◆ **What to work on**
Below are records; count the lines that contain "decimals" and state only that count.
*** Input records ***
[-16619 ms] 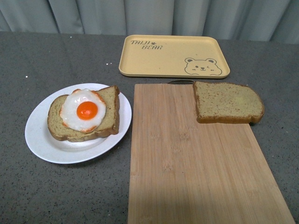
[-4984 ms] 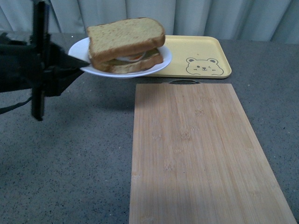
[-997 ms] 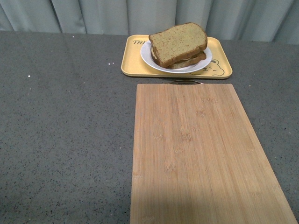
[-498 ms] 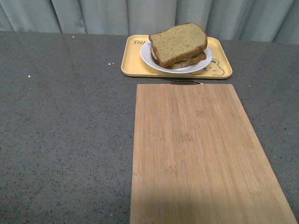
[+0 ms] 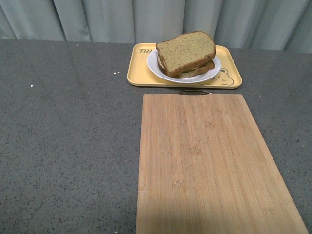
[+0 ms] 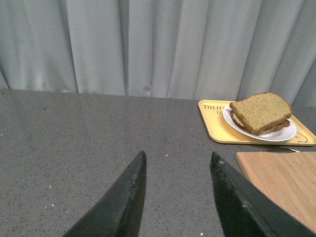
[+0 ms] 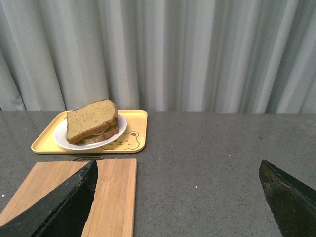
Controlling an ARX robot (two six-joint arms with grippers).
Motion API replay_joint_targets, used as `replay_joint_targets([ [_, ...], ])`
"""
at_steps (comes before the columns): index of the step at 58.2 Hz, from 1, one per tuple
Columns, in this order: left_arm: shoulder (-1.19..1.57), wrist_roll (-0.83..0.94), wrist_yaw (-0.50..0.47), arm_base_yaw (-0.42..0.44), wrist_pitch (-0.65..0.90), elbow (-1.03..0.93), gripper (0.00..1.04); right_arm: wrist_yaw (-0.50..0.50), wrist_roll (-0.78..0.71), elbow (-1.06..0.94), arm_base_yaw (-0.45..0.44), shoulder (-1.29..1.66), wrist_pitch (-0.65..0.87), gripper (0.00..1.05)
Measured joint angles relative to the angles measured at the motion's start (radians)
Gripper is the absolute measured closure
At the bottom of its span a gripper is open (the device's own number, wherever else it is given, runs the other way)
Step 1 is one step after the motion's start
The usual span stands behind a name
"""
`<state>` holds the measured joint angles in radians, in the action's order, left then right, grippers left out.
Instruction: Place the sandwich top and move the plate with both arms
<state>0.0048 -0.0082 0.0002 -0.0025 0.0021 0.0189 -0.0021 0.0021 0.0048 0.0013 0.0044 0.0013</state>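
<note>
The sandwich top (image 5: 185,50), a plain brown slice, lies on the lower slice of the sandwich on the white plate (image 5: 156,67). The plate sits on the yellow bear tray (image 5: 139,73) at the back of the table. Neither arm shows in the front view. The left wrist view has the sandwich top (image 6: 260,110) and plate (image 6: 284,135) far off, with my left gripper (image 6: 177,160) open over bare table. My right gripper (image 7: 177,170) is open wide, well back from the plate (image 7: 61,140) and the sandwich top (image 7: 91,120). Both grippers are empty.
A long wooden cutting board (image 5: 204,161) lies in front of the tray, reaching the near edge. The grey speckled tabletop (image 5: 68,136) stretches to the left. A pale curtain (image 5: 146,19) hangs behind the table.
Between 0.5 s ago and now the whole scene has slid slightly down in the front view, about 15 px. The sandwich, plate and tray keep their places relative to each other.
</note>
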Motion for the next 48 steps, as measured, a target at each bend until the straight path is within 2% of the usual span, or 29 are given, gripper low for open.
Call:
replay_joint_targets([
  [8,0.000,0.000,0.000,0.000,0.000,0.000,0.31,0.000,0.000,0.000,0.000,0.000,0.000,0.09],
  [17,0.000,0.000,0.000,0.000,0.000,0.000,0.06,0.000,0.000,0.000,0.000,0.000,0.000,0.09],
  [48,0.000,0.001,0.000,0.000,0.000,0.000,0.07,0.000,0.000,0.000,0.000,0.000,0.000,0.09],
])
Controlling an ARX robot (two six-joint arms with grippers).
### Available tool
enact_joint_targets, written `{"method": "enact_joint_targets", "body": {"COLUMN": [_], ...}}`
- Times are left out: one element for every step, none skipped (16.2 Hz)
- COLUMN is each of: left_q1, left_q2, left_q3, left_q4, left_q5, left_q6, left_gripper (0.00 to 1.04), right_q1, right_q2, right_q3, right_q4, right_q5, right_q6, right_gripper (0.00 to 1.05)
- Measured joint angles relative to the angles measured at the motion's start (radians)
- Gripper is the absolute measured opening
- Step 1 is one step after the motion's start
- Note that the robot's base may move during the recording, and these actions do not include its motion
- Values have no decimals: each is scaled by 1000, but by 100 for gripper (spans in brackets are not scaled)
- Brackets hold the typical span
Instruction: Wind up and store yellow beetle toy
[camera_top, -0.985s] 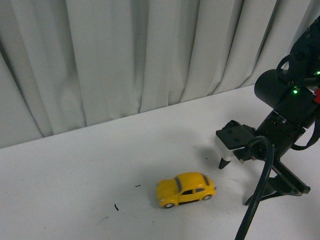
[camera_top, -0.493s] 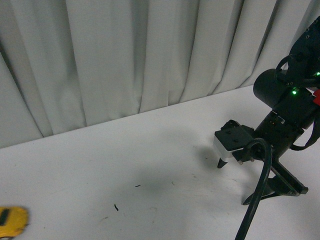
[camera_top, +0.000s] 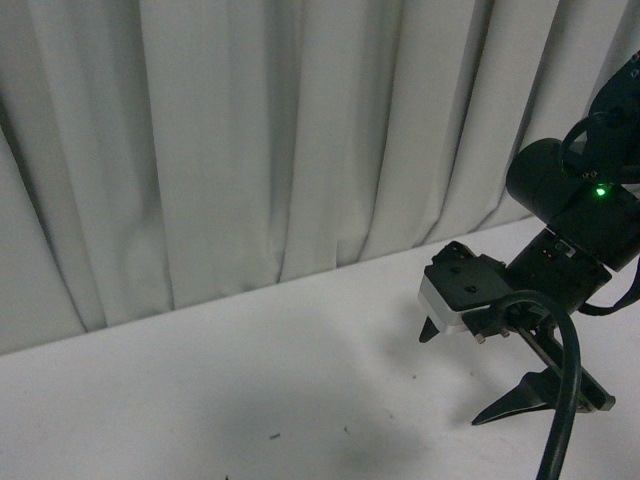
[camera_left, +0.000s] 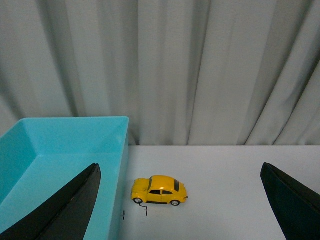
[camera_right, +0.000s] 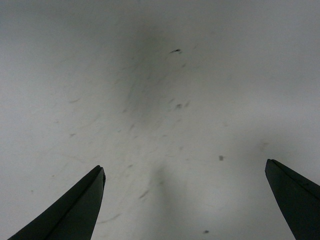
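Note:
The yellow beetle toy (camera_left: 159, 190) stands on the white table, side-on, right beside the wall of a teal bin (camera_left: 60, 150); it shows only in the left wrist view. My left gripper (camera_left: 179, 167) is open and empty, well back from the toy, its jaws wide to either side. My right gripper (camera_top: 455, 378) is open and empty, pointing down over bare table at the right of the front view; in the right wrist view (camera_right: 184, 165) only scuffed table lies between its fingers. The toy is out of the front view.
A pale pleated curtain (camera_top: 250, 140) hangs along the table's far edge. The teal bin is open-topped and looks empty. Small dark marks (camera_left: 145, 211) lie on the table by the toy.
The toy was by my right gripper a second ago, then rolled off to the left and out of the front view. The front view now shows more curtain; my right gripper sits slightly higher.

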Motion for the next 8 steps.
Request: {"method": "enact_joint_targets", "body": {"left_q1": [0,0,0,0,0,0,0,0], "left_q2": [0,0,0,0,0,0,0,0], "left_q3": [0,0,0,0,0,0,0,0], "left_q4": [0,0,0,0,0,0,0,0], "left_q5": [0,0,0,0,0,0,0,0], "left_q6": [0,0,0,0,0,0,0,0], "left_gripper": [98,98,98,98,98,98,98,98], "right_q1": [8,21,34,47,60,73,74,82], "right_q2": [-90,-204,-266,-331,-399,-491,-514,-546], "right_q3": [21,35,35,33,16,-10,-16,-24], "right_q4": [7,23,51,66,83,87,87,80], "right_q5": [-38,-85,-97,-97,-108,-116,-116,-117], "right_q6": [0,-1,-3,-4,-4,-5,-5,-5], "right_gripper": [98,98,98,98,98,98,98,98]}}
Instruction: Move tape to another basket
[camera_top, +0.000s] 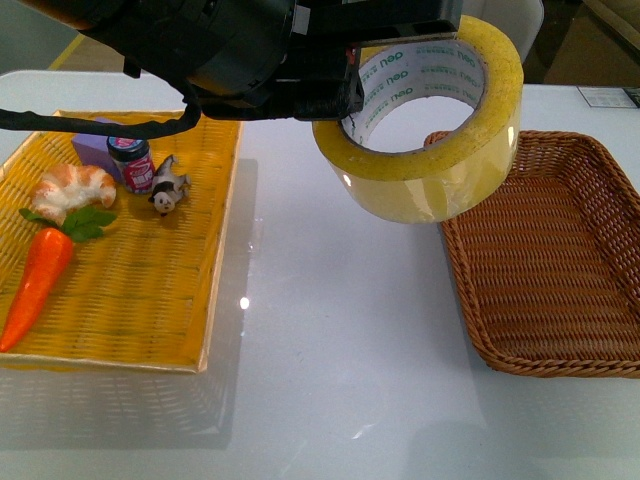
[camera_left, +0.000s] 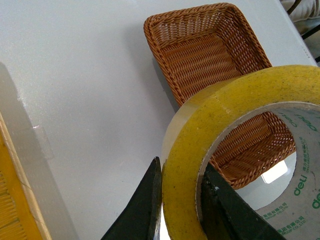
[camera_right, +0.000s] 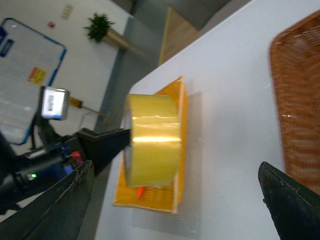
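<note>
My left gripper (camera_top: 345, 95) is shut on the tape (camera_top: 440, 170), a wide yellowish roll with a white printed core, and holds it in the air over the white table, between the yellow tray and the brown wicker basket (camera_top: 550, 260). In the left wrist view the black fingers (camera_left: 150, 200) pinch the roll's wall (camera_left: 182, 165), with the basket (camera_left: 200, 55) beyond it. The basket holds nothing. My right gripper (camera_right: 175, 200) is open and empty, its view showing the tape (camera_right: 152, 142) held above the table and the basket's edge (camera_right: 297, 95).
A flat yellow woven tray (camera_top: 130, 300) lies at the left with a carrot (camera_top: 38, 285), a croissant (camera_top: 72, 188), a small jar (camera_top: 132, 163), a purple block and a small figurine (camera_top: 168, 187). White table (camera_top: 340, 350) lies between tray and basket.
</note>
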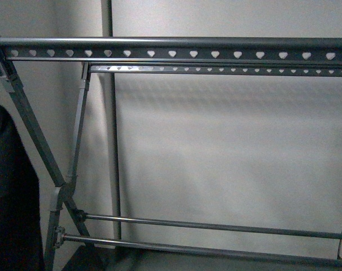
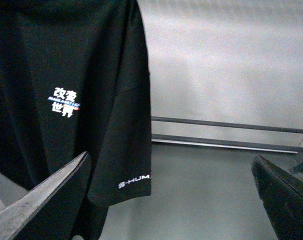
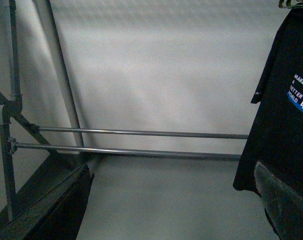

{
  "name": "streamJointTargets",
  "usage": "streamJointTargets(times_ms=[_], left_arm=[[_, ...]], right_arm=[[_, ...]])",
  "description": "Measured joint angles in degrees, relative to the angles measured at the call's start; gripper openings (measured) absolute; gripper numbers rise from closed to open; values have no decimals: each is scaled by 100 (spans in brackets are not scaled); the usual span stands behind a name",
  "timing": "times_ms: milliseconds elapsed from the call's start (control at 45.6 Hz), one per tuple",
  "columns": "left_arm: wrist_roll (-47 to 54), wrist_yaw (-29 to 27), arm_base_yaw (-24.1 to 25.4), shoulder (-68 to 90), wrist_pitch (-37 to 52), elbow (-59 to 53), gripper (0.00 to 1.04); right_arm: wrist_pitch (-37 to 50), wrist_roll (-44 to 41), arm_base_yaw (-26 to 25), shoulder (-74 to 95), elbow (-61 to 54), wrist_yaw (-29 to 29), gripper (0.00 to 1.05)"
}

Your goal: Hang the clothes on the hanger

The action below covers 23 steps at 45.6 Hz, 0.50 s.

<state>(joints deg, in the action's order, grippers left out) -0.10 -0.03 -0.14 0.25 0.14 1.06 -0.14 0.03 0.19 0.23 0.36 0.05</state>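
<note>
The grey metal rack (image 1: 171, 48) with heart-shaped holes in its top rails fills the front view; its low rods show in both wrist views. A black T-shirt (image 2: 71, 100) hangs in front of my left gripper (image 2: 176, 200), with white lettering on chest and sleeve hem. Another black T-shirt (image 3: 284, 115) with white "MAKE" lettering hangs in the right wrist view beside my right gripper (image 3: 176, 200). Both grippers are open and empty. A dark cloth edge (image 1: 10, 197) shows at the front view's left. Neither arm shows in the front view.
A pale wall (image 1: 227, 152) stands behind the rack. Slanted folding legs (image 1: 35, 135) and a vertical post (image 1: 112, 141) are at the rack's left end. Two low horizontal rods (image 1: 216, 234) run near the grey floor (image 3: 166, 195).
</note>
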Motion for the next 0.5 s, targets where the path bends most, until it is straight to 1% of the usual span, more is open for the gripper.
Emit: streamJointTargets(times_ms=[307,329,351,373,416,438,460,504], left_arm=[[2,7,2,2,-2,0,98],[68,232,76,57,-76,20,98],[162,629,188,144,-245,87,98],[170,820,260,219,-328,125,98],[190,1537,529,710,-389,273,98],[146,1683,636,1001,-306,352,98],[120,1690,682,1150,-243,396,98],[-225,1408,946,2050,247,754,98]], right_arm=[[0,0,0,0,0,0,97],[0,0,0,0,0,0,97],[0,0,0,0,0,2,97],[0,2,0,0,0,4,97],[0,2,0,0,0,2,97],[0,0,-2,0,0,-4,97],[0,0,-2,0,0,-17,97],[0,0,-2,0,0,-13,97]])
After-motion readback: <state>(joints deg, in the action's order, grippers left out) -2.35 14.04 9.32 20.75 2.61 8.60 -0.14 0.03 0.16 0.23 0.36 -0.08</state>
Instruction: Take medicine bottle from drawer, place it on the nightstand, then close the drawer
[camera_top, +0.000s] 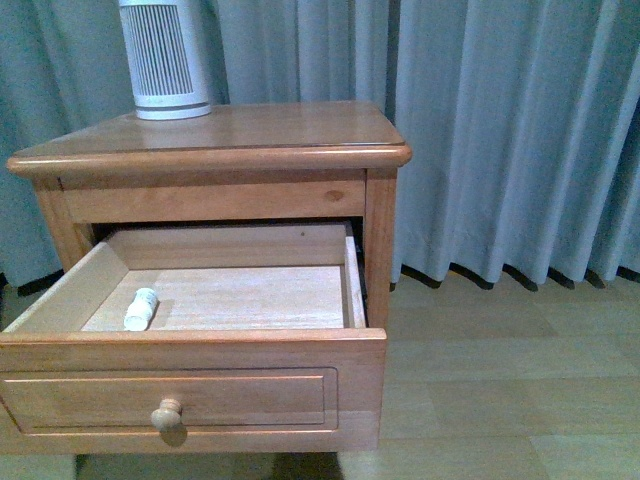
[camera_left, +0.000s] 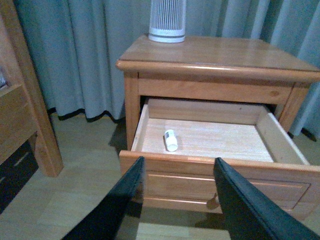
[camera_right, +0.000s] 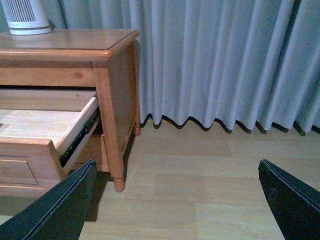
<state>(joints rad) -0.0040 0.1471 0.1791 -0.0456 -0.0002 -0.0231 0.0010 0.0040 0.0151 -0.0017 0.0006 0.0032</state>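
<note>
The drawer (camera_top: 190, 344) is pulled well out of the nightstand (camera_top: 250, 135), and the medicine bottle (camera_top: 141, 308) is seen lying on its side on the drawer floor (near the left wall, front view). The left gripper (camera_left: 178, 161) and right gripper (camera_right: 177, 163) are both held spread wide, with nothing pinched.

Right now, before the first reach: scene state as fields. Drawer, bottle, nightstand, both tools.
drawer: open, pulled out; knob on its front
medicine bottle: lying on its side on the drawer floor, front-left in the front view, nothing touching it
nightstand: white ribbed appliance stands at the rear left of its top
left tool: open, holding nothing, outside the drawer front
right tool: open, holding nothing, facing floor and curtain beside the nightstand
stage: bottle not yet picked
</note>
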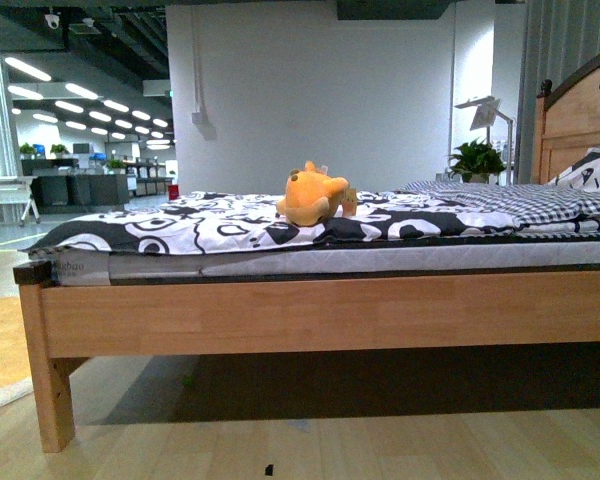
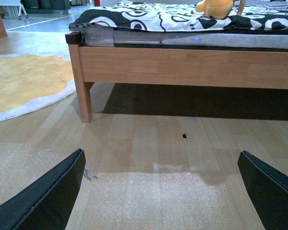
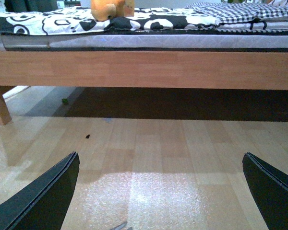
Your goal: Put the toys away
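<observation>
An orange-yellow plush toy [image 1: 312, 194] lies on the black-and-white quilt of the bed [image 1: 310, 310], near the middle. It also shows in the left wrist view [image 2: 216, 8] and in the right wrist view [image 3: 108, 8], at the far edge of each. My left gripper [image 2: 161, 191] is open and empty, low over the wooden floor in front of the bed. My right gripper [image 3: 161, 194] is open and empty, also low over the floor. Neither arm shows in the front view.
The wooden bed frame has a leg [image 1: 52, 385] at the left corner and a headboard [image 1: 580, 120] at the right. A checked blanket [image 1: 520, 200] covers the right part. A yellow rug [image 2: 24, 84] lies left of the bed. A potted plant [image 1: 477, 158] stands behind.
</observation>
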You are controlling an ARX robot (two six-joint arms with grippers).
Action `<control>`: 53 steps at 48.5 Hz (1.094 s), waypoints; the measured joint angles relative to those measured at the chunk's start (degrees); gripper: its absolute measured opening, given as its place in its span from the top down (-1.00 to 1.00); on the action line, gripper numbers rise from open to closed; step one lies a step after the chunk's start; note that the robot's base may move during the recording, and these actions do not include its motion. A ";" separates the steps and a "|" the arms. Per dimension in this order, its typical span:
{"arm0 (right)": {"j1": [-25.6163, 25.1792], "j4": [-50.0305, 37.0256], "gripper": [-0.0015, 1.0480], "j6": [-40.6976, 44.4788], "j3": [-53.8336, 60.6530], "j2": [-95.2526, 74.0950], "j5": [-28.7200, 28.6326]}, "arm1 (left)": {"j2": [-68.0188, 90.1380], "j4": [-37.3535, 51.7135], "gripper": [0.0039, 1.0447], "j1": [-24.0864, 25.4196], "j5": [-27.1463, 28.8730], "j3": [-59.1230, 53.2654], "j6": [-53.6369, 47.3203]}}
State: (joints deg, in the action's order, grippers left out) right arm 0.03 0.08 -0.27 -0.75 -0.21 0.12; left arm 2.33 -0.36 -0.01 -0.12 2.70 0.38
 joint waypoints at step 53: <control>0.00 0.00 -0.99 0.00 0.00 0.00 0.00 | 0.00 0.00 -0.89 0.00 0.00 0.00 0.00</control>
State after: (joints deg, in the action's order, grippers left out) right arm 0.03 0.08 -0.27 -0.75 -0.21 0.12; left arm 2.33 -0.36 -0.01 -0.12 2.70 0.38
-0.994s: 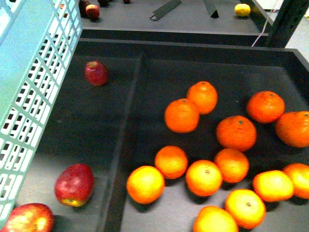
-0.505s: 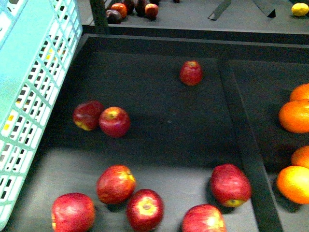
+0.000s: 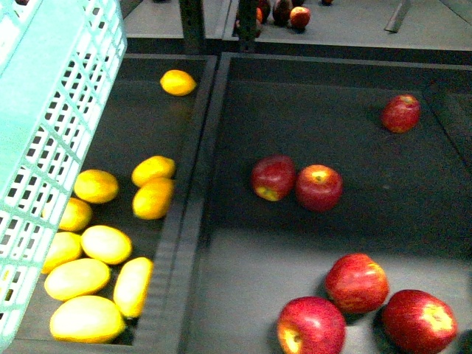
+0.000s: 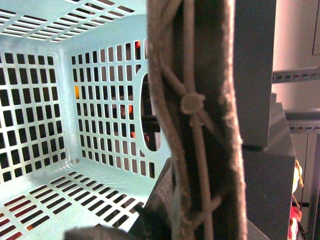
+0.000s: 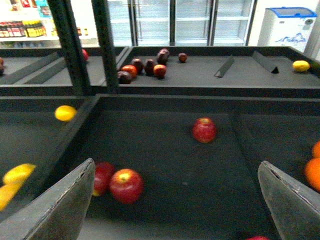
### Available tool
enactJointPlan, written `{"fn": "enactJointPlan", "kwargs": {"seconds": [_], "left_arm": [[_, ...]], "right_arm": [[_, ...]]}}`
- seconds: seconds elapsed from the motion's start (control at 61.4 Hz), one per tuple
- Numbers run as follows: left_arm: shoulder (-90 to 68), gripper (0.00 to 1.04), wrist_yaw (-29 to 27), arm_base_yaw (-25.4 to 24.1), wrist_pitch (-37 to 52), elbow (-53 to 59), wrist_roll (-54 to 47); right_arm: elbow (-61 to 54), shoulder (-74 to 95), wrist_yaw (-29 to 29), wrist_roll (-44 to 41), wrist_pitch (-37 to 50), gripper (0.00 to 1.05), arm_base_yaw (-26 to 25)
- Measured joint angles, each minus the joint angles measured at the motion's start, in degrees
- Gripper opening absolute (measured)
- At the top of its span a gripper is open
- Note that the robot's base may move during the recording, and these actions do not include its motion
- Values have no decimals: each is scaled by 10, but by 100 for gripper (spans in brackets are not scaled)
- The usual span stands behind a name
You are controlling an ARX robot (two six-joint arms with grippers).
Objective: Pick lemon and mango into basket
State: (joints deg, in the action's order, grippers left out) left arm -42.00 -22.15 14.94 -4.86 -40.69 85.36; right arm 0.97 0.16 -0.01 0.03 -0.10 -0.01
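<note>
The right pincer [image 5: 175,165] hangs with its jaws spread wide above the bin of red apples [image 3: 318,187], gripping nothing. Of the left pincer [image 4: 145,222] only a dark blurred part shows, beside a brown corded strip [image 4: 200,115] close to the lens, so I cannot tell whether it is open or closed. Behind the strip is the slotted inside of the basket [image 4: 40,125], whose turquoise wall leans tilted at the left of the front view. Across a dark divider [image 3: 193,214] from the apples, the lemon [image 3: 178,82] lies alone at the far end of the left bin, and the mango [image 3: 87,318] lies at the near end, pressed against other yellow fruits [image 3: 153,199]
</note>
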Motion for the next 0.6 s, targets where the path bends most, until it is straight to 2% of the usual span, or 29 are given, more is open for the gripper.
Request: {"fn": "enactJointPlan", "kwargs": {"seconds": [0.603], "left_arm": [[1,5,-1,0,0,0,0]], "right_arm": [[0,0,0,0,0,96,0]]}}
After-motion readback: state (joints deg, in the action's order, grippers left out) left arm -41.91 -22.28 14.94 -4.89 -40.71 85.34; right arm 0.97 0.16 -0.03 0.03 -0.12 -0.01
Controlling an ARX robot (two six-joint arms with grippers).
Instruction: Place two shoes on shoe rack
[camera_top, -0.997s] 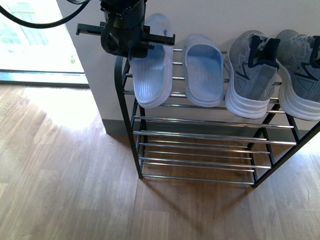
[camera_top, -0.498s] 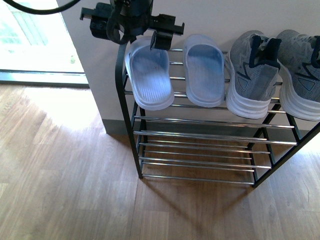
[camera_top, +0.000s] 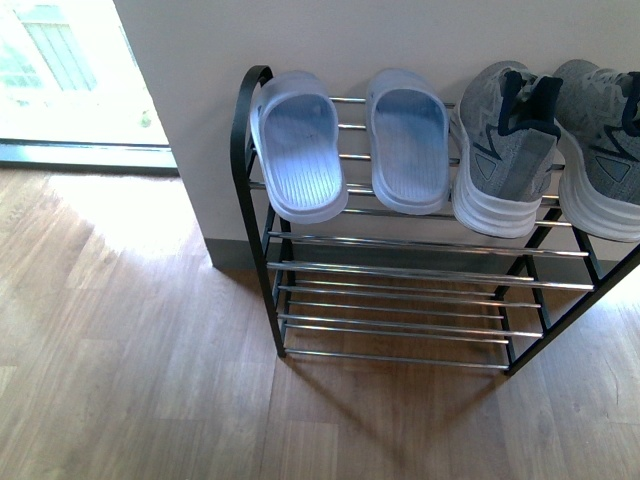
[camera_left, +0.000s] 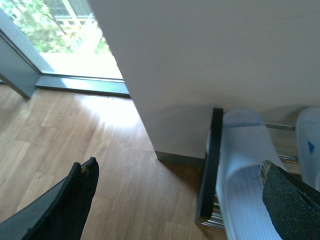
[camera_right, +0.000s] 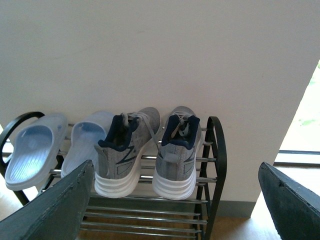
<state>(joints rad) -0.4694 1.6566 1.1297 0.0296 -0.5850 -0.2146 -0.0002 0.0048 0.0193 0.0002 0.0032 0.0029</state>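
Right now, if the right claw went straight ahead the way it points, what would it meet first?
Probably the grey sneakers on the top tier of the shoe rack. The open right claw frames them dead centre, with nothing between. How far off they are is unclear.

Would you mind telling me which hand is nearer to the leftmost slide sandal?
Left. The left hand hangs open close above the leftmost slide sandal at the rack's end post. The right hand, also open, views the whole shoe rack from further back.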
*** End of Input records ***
◆ **Completed task**
3